O pediatra Thiago Cast, também consultado pela coluna, reforça que o tempo de tela é apenas parte da análise. “Precisamos saber qual conteúdo a criança consome, como o aparelho é usado e se há interação com desconhecidos. Os limites devem existir antes que o problema surja, para que a orientação não seja vista apenas como punição”.

Além dos riscos de exposição, privacidade e contato com conteúdos inadequados, a forma como redes sociais e aplicativos se inserem na rotina pode afetar o comportamento e o bem-estar emocional.

Para a psiquiatra Jessica Martani, o problema não está na existência da tecnologia, mas em como ela ocupa espaços importantes na infância.

“Quando a criança depende do celular para lidar com tédio, frustração ou ansiedade, é preciso atenção. O cérebro infantil ainda está desenvolvendo recursos para controlar impulsos, tolerar espera e regular emoções. Se toda sensação desconfortável é interrompida por um estímulo digital, algumas habilidades podem não ser exercitadas adequadamente”, explicou.

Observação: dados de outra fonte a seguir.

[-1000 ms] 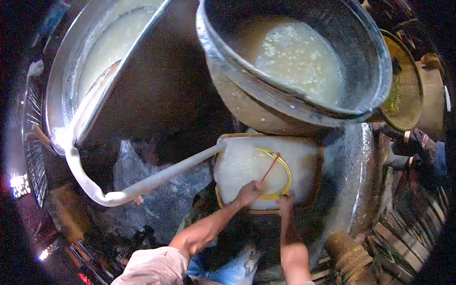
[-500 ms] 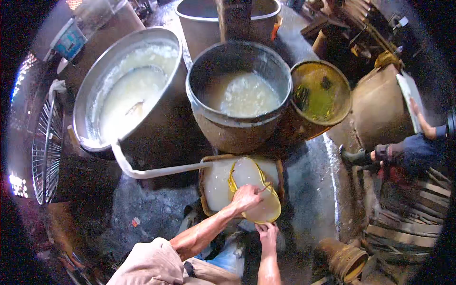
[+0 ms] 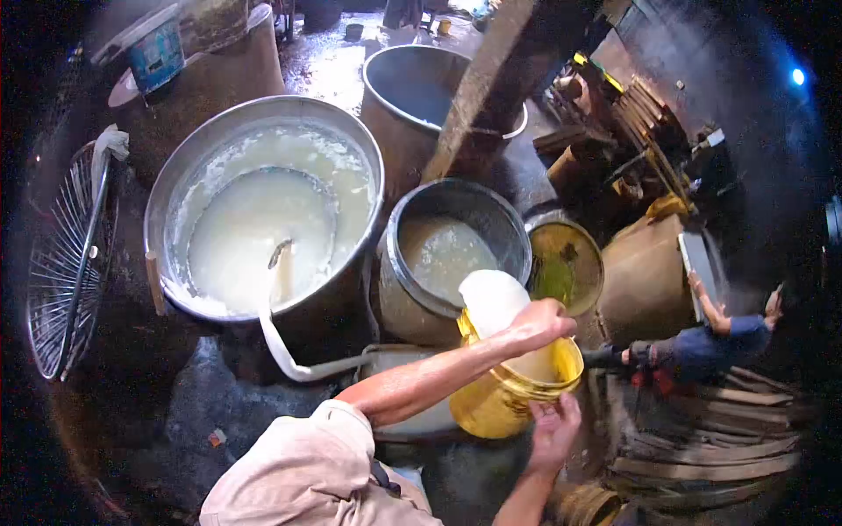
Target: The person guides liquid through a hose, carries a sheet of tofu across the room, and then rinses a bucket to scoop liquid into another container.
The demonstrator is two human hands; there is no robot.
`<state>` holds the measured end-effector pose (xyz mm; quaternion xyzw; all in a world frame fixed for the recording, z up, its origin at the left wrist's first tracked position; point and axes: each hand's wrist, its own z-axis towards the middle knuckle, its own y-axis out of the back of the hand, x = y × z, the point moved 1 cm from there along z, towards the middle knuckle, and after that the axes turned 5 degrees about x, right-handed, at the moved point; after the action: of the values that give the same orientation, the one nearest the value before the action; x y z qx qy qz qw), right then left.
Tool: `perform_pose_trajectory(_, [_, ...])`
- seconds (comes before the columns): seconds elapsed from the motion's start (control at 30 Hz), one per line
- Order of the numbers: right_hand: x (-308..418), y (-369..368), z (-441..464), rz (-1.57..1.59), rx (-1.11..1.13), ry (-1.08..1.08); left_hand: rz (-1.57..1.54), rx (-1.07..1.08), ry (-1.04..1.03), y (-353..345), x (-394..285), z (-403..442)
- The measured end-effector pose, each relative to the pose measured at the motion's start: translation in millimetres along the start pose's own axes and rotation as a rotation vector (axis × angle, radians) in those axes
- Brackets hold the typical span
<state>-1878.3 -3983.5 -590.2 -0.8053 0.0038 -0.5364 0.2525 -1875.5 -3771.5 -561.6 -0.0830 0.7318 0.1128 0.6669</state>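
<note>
Closed in a fist, the left hand (image 3: 544,325) holds the yellow bucket (image 3: 484,408) from above its mouth; the handle itself is hidden. Fingertips of the right hand (image 3: 554,431) touch the bucket's side just below the rim; I cannot tell whether they clasp it.

The bucket is tilted above the rectangular tub (image 3: 405,349), beside the dark drum (image 3: 412,300), with white liquid (image 3: 493,300) bulging from its mouth on the drum's side. Pale, frothy liquid shows inside the drum.

To the left, I note the large round vat (image 3: 159,210), holding whitish liquid; the bent white pipe (image 3: 326,372) runs from its rim to the tub.
</note>
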Motion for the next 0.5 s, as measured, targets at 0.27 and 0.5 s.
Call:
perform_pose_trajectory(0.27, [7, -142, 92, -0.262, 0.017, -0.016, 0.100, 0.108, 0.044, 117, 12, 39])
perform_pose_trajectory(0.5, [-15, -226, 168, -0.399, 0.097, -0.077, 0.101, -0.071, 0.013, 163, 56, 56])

Jessica destaca que sinais como irritabilidade intensa ao retirar o aparelho, dificuldade para parar de usar, alterações no sono, isolamento e perda de interesse por outras atividades merecem atenção.

“O objetivo não é demonizar a tecnologia, pois ela faz parte da vida dessas crianças. Precisamos construir uma relação onde o dispositivo não substitua sono, brincadeira, convivência, movimento e interação presencial. Supervisão também significa ensinar gradualmente a criança a reconhecer riscos e desenvolver autonomia”, afirmou a psiquiatra.

Renata enfatiza que o celular não deve ser a principal estratégia para acalmar ou entreter. “A infância precisa de movimento, brincadeira, interação e momentos de tédio também. O objetivo não é criar uma infância sem tecnologia, mas evitar que ela ocupe todos os espaços”.